上記のような問題を踏まえ、TNRを成功させるには、
- 速攻 すぐやる
- 徹底 全部やる
- 継続 続けてやる
どうぶつ基金と、行政、ボランティア、獣医師が協働して、得意な分野を補完しあうことが重要になってくると発表した。
また、3月22日は「さくらねこの日」記念日とすることを先行発表した。
NPO法人ねりまねこが取ったシンポジウムのアンケートによると、96%がシンポジウムの内容がよかったと回答。

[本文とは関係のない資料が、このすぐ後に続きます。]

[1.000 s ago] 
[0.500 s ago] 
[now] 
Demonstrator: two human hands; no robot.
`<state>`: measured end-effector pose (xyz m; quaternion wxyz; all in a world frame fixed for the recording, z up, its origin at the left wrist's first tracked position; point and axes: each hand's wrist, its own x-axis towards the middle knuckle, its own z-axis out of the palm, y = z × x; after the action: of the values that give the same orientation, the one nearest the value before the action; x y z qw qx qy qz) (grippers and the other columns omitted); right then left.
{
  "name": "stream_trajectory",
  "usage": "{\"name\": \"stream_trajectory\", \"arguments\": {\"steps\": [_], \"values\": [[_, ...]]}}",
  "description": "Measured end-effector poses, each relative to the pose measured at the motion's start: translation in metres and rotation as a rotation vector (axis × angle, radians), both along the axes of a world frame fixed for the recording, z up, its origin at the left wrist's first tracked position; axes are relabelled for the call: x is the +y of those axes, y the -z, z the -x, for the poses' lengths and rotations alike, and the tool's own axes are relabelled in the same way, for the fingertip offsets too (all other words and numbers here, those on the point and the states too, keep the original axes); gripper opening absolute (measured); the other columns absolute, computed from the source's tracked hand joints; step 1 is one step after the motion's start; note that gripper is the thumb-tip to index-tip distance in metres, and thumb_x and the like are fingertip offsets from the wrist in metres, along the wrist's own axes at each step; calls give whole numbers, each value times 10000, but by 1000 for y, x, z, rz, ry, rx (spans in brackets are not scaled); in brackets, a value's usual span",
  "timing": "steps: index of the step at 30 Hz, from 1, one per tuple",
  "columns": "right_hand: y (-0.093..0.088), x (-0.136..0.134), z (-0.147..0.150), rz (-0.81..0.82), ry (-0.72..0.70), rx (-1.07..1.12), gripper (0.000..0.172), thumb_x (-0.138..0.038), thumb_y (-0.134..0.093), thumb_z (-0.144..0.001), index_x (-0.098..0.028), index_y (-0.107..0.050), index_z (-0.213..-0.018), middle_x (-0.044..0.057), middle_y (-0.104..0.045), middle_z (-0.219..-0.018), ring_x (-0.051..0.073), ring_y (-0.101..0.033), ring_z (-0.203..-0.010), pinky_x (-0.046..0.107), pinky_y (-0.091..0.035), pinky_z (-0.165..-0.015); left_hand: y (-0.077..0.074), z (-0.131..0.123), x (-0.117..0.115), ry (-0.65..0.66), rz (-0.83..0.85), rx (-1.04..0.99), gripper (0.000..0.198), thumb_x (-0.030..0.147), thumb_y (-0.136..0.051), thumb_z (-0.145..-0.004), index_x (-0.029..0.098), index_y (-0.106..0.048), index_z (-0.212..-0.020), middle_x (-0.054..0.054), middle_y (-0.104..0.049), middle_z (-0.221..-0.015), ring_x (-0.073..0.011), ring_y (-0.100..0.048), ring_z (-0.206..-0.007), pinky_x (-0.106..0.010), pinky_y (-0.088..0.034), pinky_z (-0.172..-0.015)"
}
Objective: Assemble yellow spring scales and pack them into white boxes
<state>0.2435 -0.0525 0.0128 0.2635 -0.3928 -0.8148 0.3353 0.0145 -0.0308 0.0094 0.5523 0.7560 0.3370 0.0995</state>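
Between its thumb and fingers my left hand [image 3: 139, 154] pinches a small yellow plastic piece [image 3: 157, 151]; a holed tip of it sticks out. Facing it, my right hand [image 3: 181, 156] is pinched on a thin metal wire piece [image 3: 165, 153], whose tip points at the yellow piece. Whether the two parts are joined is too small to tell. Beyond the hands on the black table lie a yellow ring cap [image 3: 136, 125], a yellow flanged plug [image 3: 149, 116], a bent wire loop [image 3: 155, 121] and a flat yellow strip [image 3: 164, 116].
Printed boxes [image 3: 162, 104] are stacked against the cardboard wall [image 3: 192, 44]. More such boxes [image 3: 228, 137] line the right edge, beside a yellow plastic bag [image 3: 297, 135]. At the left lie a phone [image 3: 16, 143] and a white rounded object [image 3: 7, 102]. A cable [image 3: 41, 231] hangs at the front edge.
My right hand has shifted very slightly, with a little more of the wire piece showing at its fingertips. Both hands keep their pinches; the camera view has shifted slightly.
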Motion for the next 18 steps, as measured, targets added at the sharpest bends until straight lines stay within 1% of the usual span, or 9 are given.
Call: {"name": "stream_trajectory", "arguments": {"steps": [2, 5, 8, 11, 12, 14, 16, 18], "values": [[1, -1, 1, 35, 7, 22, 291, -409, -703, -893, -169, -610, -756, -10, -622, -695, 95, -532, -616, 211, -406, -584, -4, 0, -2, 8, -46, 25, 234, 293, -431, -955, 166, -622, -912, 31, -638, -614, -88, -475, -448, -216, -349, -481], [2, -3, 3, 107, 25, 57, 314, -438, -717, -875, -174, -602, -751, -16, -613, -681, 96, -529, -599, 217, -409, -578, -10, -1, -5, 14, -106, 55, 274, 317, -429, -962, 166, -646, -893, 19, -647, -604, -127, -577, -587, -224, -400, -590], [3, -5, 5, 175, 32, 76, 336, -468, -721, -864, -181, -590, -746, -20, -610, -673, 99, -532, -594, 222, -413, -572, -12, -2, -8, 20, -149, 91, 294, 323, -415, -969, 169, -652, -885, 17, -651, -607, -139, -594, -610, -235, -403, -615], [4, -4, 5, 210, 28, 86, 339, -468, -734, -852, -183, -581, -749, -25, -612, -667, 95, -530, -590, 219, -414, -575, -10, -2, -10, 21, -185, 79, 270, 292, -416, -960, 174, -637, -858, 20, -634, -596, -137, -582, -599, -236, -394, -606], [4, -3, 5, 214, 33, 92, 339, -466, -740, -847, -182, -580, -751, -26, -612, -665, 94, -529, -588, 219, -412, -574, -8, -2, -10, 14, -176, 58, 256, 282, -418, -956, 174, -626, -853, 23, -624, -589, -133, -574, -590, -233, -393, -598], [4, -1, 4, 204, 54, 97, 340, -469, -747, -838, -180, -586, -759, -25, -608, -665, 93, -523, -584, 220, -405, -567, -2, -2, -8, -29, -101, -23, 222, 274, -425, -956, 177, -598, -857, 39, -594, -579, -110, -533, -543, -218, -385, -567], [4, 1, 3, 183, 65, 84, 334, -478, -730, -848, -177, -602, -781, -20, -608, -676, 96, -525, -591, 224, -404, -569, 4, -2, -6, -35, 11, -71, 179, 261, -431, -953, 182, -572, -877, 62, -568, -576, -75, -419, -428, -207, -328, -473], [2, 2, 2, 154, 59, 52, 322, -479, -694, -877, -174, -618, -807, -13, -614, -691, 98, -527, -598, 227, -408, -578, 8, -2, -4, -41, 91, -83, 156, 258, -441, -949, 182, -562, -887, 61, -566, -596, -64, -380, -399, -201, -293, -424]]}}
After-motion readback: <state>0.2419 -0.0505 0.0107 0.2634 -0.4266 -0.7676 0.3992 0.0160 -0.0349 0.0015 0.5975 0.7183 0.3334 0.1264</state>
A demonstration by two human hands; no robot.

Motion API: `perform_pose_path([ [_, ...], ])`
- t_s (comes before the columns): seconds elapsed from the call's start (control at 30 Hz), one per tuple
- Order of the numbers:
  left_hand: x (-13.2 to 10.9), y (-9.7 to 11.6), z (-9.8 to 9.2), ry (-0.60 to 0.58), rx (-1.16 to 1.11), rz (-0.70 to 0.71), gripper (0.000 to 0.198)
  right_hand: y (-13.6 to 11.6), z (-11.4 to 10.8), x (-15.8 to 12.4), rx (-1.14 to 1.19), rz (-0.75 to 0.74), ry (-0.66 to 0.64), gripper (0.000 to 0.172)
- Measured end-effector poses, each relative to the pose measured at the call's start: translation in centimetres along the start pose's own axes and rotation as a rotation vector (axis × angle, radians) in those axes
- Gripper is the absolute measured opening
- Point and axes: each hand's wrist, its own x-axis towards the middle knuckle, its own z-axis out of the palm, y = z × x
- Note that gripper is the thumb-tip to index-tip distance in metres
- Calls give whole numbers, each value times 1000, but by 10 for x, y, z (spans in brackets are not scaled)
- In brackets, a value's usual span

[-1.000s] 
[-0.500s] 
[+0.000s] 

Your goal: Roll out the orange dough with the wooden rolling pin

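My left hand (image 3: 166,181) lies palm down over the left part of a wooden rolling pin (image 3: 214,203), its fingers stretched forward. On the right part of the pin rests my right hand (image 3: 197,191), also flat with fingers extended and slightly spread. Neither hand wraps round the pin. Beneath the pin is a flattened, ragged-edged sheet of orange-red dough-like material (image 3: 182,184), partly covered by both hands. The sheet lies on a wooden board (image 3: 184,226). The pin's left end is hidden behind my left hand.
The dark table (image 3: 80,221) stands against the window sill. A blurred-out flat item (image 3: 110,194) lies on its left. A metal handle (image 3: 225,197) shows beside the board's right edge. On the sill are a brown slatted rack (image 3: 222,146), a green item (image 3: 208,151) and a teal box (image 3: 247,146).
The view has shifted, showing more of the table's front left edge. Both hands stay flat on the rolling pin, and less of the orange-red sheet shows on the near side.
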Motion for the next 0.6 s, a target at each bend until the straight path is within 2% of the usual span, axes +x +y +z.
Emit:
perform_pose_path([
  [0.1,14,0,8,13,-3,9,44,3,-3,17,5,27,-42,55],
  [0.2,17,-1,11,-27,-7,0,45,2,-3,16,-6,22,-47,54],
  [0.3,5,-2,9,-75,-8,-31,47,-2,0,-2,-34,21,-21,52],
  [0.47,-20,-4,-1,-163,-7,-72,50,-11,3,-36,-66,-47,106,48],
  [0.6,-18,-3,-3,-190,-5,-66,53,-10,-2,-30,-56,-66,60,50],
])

圧倒的に参加者は40代50代の何らかの猫活動をしている女性が多く、今後、男性や若い方など気軽に参加できるような仕組みを作っていくことが課題になってくるだろう。
<シンポジウムアンケート結果>
非常に良かった 163
概ね良かった 54
普通 6
あまり良くない 1
悪かった 1
Q1 シンポジウムはどちらでお知りになりましたか?
①ネット 194 (ねりまねこ119、ねこけん33、)
②口コミ 45(ねりまねこ15、稲垣先生5、その他)
③区報 1
④チラシ 15(区役所、ココネリ、その他)
Q2 猫に関わるボランティア活動をしていますか?
活動している 150
活動していない 73
活動している方は、内容を教えてください。
不妊去勢手術 117
餌やり 85
保護 101
譲渡 80
啓発 70
その他(シェルター手伝い、寄付、一時預かり、譲渡会スタッフなど)
男性 31
女性 175
10代 2
20代 6
30代 33
40代 52
50代 81
60代 31
70以上 5
詳しくはこちらから
https://ameblo.jp/nerimaneko/entry-12445865201.html
どうぶつ基金協力病院の稲垣先生も「地方での不妊手術の取り組み」を講演。
稲垣先生は、越谷本院の他土浦、いわき、鹿島、匝瑳分院や出張手術により、ボランティア参加型不妊手術を精力的に進めている。
不妊手術と啓発活動は両輪と考え、不妊手術のハードルを下げ、定期手術で地域に根付いた活動をボランティアとともに行っている。
NPO法人ねこけん溝上奈緒子代表からは、一般の人が気軽に参加できる猫活動を今後広めていくことが大切との講演と、猫活動をしたことがなかった方が、猫を保護したことから始まったボランティア活動を感動的な映像で紹介された。
講演のまとめとして、猫問題は行政と、民間と、獣医師が協働し、地域の人が参加しやすい環境を作ることが今後の課題となってくるとして締めくくった。